Page MenuHomePhabricator

Copy-pasting a cell with a wiki link to the cell before it doesn't add a newline (breaks the table)
Closed, ResolvedPublicBUG REPORT

Description

Steps to replicate the issue (include links if applicable):

Before:

{| class="wikitable"
|-
|[[Eau]]
|[[Terre]]
|}

What happens?:

{| class="wikitable"
|-
|[[Eau]]|[[Eau]]
|[[Terre]]
|}

What should have happened instead?:

{| class="wikitable"
|-
|[[Eau]]
|[[Eau]]
|[[Terre]]
|}

or (less idiomatic, but still technically correct):

{| class="wikitable"
|-
|[[Eau]]||[[Eau]]
|[[Terre]]
|}

Other information (browser name/version, screenshots, etc.):

Reproduced with Firefox 105 and Chrome 106.

Event Timeline

@JMcLeod_WMF, can you please check with the Editing team if they can take a look at this?

This is the markup we submit to parsoid:

<table class="wikitable" id="mwAg">
<tbody id="mwAw"><tr id="mwBA"><td><a href="./Eau" rel="mw:WikiLink" title="Eau" id="mwBg">Eau</a></td><td id="mwBQ"><a href="./Eau" rel="mw:WikiLink" title="Eau" id="mwBg">Eau</a></td>
<td id="mwBw"><a href="./Terre" rel="mw:WikiLink" title="Terre" id="mwCA">Terre</a></td></tr>
</tbody></table>

This doesn't look obviously incorrect to me -- is Parsoid just preserving the newlines inside the table during the wikitext conversion maybe?

I suspect a selser issue, where Parsoid is reusing the "|[[Eau]]" which was the wikitext corresponding to the DOM subtree when that subtree is pasted, because the IDs for the first and second <a> tag are identical, although that *shouldn't* be happening because the first and second td tags have different IDs. Needs investigation.

ssastry triaged this task as Medium priority.Nov 3 2022, 2:25 PM
ssastry moved this task from Needs Triage to Bugs & Crashers on the Parsoid board.
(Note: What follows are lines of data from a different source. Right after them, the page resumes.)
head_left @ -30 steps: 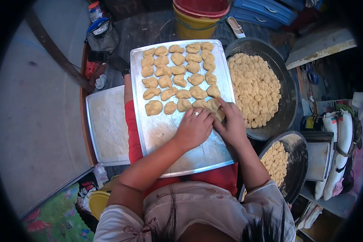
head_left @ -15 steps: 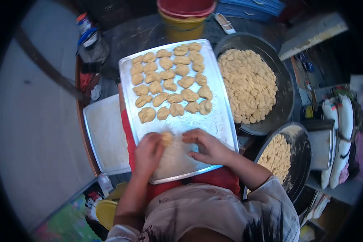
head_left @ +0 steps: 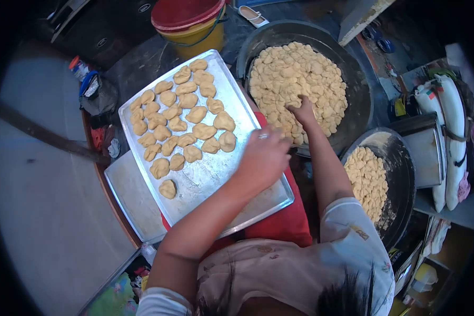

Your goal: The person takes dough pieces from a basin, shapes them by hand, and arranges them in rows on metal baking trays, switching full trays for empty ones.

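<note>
On my lap rests a metal baking tray, tilted in view, with rows of flattened dough pieces on its far and left parts. One dough piece sits alone in the nearest row. My left hand, with a ring on one finger, hovers over the tray's right edge; its fingers are loosely bent and apart, with no dough seen in them. My right hand reaches into a large dark basin heaped with dough pieces. Its fingers are spread and touch the heap.
A second dark basin with smaller dough pieces stands at my right. Another tray lies to the left beneath mine. A yellow bucket with a red top and a white shoe are beyond. Several trays stand far right.
My view has turned right. A dough piece from my left hand now lies on the tray in a new row. My right hand has gone from the tray to the basin; my left has moved rightward.
</note>
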### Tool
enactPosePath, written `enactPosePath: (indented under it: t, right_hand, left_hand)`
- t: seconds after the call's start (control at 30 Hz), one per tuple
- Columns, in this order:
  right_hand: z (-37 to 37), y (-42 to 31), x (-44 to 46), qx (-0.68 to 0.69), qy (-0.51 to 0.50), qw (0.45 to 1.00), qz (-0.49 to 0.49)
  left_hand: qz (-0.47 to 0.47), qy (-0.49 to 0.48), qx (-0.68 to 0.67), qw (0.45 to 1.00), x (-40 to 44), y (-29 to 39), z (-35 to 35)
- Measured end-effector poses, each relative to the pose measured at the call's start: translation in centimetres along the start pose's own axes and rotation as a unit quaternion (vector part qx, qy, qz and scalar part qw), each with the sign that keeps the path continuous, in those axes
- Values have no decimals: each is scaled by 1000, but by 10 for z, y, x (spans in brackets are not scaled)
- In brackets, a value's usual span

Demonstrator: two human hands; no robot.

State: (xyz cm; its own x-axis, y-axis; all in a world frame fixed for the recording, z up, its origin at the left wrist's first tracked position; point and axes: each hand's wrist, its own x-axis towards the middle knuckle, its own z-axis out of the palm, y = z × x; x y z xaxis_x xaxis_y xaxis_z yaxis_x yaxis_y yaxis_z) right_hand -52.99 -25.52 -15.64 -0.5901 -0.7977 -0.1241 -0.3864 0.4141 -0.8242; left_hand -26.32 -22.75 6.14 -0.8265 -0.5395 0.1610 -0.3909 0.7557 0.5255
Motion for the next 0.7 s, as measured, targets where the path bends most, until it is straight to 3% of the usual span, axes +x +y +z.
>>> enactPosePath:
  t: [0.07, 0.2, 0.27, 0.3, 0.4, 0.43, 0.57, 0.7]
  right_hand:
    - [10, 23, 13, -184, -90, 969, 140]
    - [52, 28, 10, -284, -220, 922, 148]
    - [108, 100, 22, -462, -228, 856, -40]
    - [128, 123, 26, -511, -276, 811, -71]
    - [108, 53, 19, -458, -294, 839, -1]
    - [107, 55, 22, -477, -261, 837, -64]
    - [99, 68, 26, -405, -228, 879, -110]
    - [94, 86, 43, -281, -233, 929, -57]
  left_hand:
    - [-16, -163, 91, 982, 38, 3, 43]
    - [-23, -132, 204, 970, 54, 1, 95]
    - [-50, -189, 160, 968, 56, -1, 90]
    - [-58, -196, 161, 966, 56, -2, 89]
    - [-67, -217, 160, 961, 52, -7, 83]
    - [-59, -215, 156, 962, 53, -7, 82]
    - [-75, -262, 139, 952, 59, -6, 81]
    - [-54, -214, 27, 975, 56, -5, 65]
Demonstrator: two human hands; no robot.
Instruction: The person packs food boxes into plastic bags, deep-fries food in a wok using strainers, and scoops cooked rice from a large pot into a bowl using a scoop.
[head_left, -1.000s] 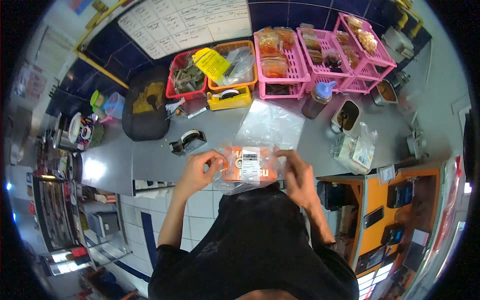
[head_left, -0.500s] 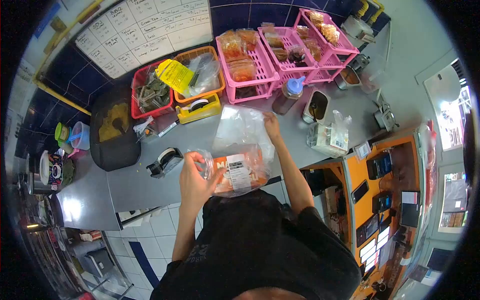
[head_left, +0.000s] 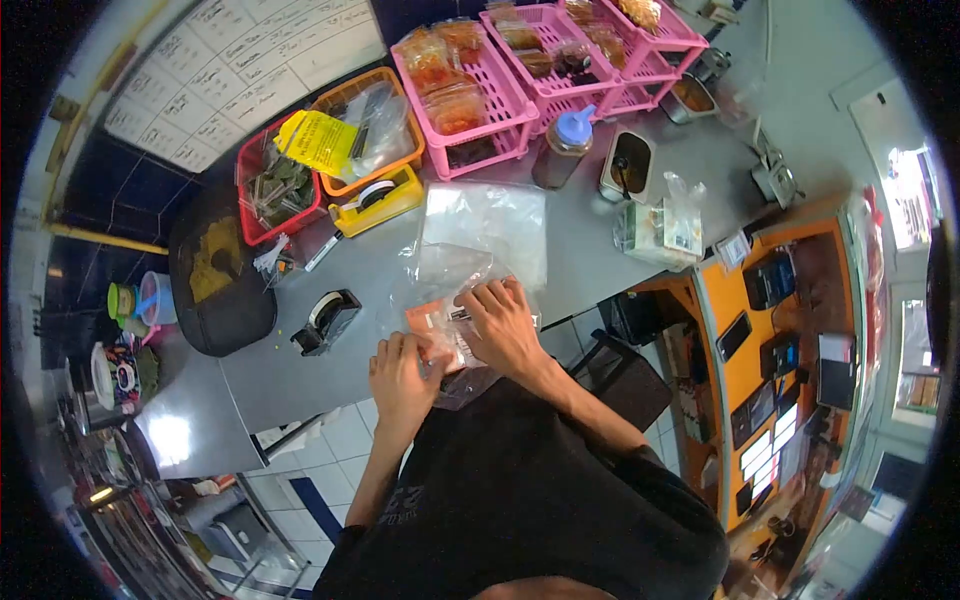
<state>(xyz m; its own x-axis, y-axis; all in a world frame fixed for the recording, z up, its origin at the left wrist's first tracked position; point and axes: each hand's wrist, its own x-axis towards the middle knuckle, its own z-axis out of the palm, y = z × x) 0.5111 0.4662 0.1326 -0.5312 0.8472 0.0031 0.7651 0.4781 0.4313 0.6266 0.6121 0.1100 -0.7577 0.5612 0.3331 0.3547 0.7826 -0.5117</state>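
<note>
On the big gray table (head_left: 300, 385), beside the pile of clear bags (head_left: 484, 225), an orange box (head_left: 425, 318) sits in a see-through bag (head_left: 462, 262) at the front edge, with the left hand (head_left: 400, 382) and right hand (head_left: 500, 325) on it, fingers curled, their pinch too hidden to tell.

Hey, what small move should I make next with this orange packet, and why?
I'd probably steady the orange packet with your left hand and smooth the loose clear plastic with your right: both hands are already at the packet, and the plastic sticks out wrinkled past its far edge.
</note>
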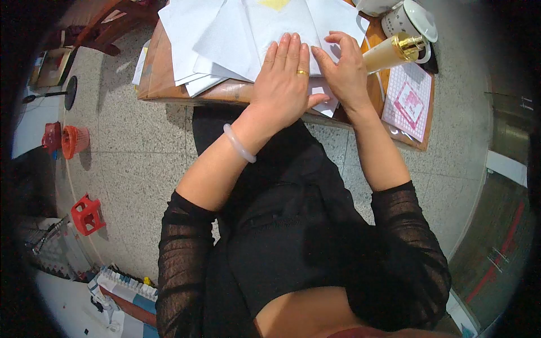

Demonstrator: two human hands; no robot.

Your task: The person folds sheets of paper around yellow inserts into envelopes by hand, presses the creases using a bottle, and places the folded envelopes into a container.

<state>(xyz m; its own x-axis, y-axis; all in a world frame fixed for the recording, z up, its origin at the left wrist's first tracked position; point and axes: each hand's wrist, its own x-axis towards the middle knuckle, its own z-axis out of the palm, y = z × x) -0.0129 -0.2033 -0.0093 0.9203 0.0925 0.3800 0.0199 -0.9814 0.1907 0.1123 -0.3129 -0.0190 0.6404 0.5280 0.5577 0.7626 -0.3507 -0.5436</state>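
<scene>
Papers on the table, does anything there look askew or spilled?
The white papers lie askew on the wooden table, overlapping at different angles with their corners unaligned instead of neatly squared. No spill shows.

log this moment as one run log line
left hand: flat on white papers | right hand: beside it, fingers bent | gold-topped bottle: near right hand | red stool: on floor

White papers (225, 39) under two bare hands, gold-capped bottle (389, 54) near the right one.
</scene>
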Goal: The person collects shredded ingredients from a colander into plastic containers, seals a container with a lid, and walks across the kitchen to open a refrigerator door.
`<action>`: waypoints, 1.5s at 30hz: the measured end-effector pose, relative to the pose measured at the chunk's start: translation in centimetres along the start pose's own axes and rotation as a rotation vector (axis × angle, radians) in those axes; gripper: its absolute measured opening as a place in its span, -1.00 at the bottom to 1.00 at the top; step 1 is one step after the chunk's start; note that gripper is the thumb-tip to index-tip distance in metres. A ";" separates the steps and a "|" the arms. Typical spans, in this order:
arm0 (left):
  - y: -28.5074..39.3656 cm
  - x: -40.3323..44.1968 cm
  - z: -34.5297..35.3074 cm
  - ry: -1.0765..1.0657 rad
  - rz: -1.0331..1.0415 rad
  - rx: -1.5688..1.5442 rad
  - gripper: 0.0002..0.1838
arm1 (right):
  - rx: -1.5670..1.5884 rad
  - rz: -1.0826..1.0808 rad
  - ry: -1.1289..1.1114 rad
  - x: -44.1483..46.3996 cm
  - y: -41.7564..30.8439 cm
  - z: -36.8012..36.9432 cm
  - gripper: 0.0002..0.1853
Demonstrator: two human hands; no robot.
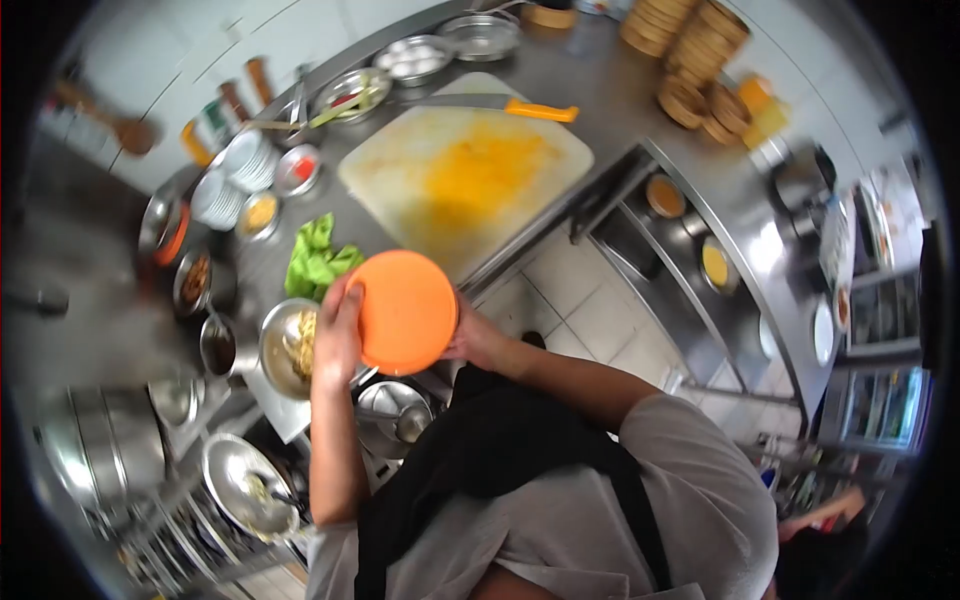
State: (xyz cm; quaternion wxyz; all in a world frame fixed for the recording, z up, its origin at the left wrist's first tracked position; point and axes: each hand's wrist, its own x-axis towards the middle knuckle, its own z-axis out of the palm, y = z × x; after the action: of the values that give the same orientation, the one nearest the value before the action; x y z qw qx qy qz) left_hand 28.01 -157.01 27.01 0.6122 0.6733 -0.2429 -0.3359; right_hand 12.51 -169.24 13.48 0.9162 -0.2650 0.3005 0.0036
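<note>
My left hand grips the left edge of a round orange disc, smooth like a plastic lid or the base of a shallow bowl; I cannot tell which. My right hand is at its right edge, with most of the fingers hidden behind it. Just beyond the left hand, a metal bowl holds pale yellow shreds, partly covered by that hand. A crumpled bright green cloth or leaf lies on the counter above the disc. Further back is a white cutting board with yellow-orange stains.
A yellow-handled knife lies across the board's far end. Bowls of eggs and chopped food line the back, beside stacked white cups. Bamboo steamers stand far right. A wok sits lower left, and another person's arm shows lower right.
</note>
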 end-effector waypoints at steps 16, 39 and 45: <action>1.7 -1.7 17.5 -0.818 0.406 0.437 -0.62 | 0.140 -0.177 -0.326 -13.2 -1.1 -15.0 -0.50; -11.3 -6.8 -9.3 0.720 -0.074 0.144 -0.59 | 0.485 -0.844 0.148 -39.6 11.2 -28.8 -0.55; -5.2 -6.6 9.1 0.114 -0.045 0.254 -0.73 | 0.467 -0.957 0.320 -44.9 15.1 -31.7 -0.56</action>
State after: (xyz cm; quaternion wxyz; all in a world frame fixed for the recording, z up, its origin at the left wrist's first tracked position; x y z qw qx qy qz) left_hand 16.42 -157.44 22.72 0.5272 0.7686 -0.2330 -0.2774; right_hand -44.16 -164.87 9.41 0.7931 -0.1590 0.2748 -0.5198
Current state of the investigation.

  • The issue is not reproducible on a "regular" local installation
  • It is reproducible on a local installation with RESTBase
  • It is also reproducible on enwiki and mediawiki but not on officewiki
  • there are some RESTBase-related things in flux (see T320529) that tend to eliminate RESTBase *per se* as a source of the issue, but there's still something happening in that case that does not happen on a private install.

With that in mind, I dug to try to get a workable reproduction of the issue which, despite requiring a tiny bit of code modification, is what I believe triggers the issue.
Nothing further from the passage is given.